How To Use HCPCS Code G8635

HCPCS code G8635 describes a situation where pharmacologic therapy for osteoporosis was not prescribed, and the reason for not prescribing it is not given. This code falls under the category of “No pharm ther osteo rx” and is used to indicate that a patient did not receive any pharmacologic treatment for osteoporosis, without any specific reason provided.

1. What is HCPCS G8635?

HCPCS code G8635 is a specific code used in medical coding to identify cases where pharmacologic therapy for osteoporosis was not prescribed, and the reason for not prescribing it is not given. It is important to note that this code does not provide any information about the patient’s condition or the healthcare provider’s decision-making process. It simply indicates the absence of pharmacologic treatment for osteoporosis without any specific reason provided.

2. Official Description

The official description of HCPCS code G8635 is “Pharmacologic therapy for osteoporosis was not prescribed, reason not given.” The short description for this code is “No pharm ther osteo rx.”

3. Procedure

  1. There is no specific procedure associated with HCPCS code G8635, as it only indicates the absence of pharmacologic therapy for osteoporosis without any specific reason provided.

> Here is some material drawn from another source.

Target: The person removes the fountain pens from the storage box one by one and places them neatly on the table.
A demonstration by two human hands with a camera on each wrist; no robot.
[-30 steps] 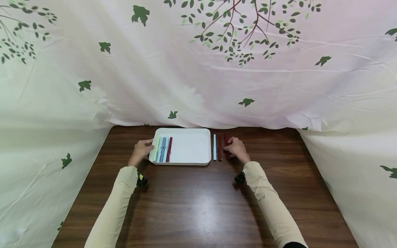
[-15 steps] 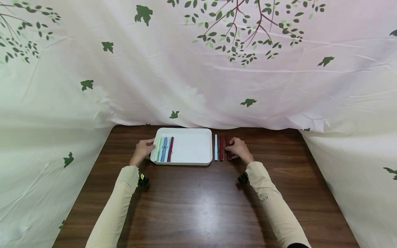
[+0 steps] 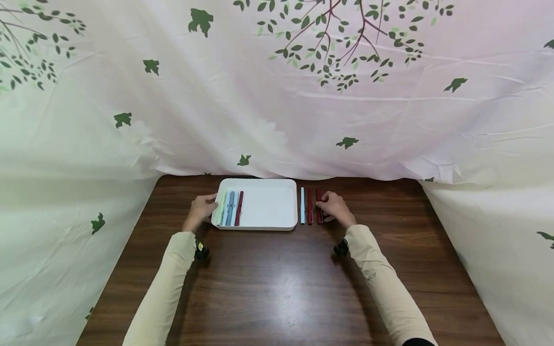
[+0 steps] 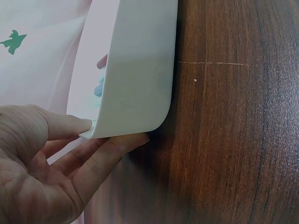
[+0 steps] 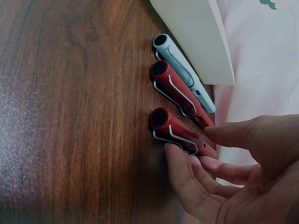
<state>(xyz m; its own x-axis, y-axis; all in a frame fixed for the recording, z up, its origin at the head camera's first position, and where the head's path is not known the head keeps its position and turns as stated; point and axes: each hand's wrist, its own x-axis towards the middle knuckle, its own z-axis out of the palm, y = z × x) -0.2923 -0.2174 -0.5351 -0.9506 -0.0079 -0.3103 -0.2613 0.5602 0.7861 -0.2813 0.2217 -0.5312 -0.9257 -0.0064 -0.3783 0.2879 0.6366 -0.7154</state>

4. When to use HCPCS code G8635

HCPCS code G8635 should be used when documenting cases where pharmacologic therapy for osteoporosis was not prescribed, and the reason for not prescribing it is not given. It is important to accurately capture this information in medical coding to ensure proper documentation and billing.

5. Billing Guidelines and Documentation Requirements

When using HCPCS code G8635, healthcare providers need to document the absence of pharmacologic therapy for osteoporosis and the lack of a specific reason for not prescribing it. This information should be included in the patient’s medical records for accurate billing and documentation purposes.

6. Historical Information and Code Maintenance

HCPCS code G8635 was added to the Healthcare Common Procedure Coding System on January 01, 2011. It has an action effective date of January 01, 2013, indicating that it has been in use since then. There have been no maintenance actions taken for this code, as indicated by the action code N, which means no maintenance for this code.

7. Medicare and Insurance Coverage

HCPCS code G8635 falls under the coverage code C, which indicates that coverage is determined by carrier judgment. This means that Medicare or other insurance providers will make a decision on whether to cover the specific case based on their own guidelines and policies. The pricing indicator code for this code is 00, which means that the service is not separately priced by Part B. This could be due to various reasons, such as the service not being covered, bundled with other services, or only used by Part A. The multiple pricing indicator code is 9, which means that the value is not established or applicable for this code.

8. Examples

Here are five examples of when HCPCS code G8635 should be billed:

  1. A patient with a diagnosis of osteoporosis did not receive any pharmacologic therapy for the condition, and no specific reason was provided in the medical records.
  2. A healthcare provider determined that the patient’s osteoporosis did not require pharmacologic treatment, and the reason for this decision was not documented.
  3. A patient declined pharmacologic therapy for osteoporosis, but no specific reason for the refusal was recorded.
  4. A healthcare provider did not prescribe any pharmacologic therapy for osteoporosis due to the patient’s underlying medical conditions, but this reason was not documented.
  5. A patient’s osteoporosis was managed through non-pharmacologic means, and no specific reason for not prescribing pharmacologic therapy was provided.